(DESCRIPTION OF THE TASK):
Leaving the pictures aside, reproduce the data in full and word for word.

(AVAILABLE DATA):
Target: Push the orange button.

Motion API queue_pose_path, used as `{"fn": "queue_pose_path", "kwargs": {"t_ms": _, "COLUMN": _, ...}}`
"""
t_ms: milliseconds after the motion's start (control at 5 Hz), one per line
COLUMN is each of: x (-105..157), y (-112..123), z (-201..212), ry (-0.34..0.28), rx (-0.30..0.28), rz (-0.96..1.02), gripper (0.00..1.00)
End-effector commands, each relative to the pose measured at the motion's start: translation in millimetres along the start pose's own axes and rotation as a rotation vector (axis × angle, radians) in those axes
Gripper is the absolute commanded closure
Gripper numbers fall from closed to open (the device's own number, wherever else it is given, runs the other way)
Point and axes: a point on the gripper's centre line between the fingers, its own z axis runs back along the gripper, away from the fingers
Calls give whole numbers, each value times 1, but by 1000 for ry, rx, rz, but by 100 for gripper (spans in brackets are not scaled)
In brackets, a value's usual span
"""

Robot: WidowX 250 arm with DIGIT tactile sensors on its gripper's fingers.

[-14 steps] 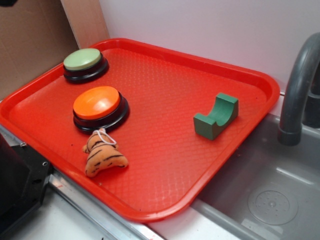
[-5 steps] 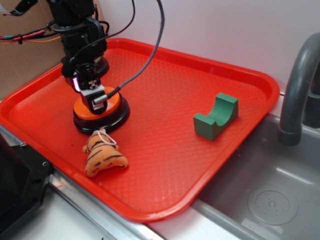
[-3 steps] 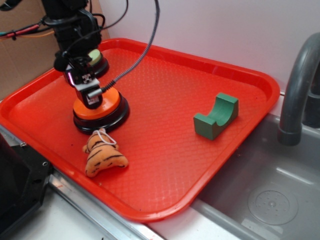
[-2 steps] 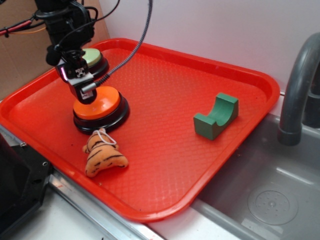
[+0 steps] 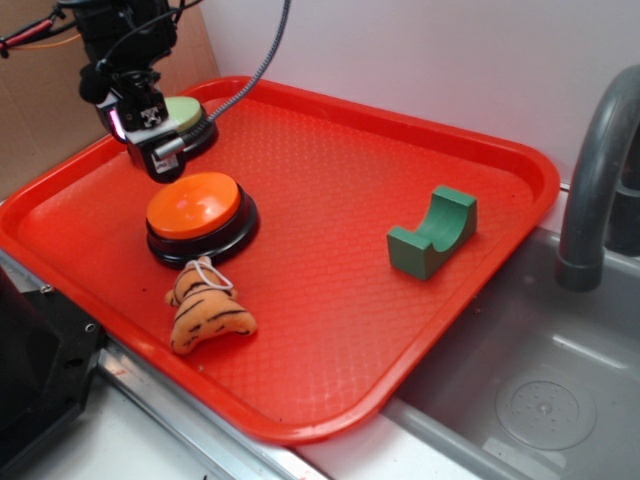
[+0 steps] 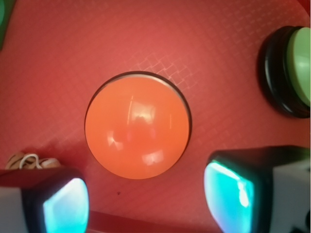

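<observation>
The orange button (image 5: 193, 205), a glossy orange dome on a black base, sits at the left of the red tray (image 5: 330, 170). My gripper (image 5: 160, 162) hangs above and just behind-left of it, not touching it. In the wrist view the button (image 6: 137, 125) lies centred below me, and my gripper (image 6: 146, 199) is open, with its two glowing pads (image 6: 65, 206) wide apart and nothing between them.
A pale green button (image 5: 188, 116) stands behind the orange one, partly hidden by my gripper; it also shows in the wrist view (image 6: 301, 68). A plush tiger (image 5: 205, 310) lies in front. A green arch block (image 5: 432, 232) lies at the right. A grey faucet (image 5: 600, 170) and sink (image 5: 540, 400) are at the right.
My gripper was down on top of the orange button a second ago. It has since risen and moved back and to the left, leaving the button's top uncovered.
</observation>
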Motion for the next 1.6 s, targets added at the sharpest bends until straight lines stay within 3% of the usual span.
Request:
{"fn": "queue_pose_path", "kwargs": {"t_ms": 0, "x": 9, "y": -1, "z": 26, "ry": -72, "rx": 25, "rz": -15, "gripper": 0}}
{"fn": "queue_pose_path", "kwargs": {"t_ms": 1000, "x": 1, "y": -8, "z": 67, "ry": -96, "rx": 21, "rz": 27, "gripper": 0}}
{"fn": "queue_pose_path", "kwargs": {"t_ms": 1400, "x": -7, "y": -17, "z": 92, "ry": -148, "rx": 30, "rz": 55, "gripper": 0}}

(TASK SOLUTION):
Target: Push the orange button.

Motion API queue_pose_path, used as `{"fn": "queue_pose_path", "kwargs": {"t_ms": _, "COLUMN": _, ...}}`
"""
t_ms: milliseconds after the motion's start (control at 5 Hz), one per line
COLUMN is each of: x (-105..157), y (-112..123), z (-201..212), ry (-0.34..0.28), rx (-0.30..0.28), rz (-0.96..1.02), gripper (0.00..1.00)
End-effector commands, each relative to the pose measured at the motion's start: translation in millimetres along the start pose's own axes and rotation as a rotation vector (axis × angle, radians) in those axes
Gripper is the absolute commanded closure
Gripper numbers fall from closed to open (the device's own number, wherever else it is given, runs the other way)
Point and axes: a point on the gripper's centre line between the fingers, its own z axis runs back along the gripper, away from the fingers
Calls give whole numbers, each value times 1, but by 1000 for ry, rx, rz, but by 100 for gripper (spans in brackets are not scaled)
In brackets, a value's usual span
"""

Robot: WidowX 250 arm with DIGIT tactile sensors on its gripper's fingers.

[-14 steps] 
[-5 steps] 
[-3 steps] 
[-2 steps] 
[+0 steps] 
[+0 steps] 

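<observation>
The orange button (image 5: 193, 205), a glossy orange dome on a black base, sits at the left of the red tray (image 5: 330, 170). My gripper (image 5: 160, 162) hangs above and just behind-left of it, not touching it. In the wrist view the button (image 6: 137, 125) lies centred below me, and my gripper (image 6: 146, 199) is open, with its two glowing pads (image 6: 65, 206) wide apart and nothing between them.
A pale green button (image 5: 188, 116) stands behind the orange one, partly hidden by my gripper; it also shows in the wrist view (image 6: 301, 68). A plush tiger (image 5: 205, 310) lies in front. A green arch block (image 5: 432, 232) lies at the right. A grey faucet (image 5: 600, 170) and sink (image 5: 540, 400) are at the right.
My gripper was down on top of the orange button a second ago. It has since risen and moved back and to the left, leaving the button's top uncovered.
</observation>
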Motion for the next 1.6 s, targets added at the sharpest bends until straight lines stay within 3% of the usual span.
Request:
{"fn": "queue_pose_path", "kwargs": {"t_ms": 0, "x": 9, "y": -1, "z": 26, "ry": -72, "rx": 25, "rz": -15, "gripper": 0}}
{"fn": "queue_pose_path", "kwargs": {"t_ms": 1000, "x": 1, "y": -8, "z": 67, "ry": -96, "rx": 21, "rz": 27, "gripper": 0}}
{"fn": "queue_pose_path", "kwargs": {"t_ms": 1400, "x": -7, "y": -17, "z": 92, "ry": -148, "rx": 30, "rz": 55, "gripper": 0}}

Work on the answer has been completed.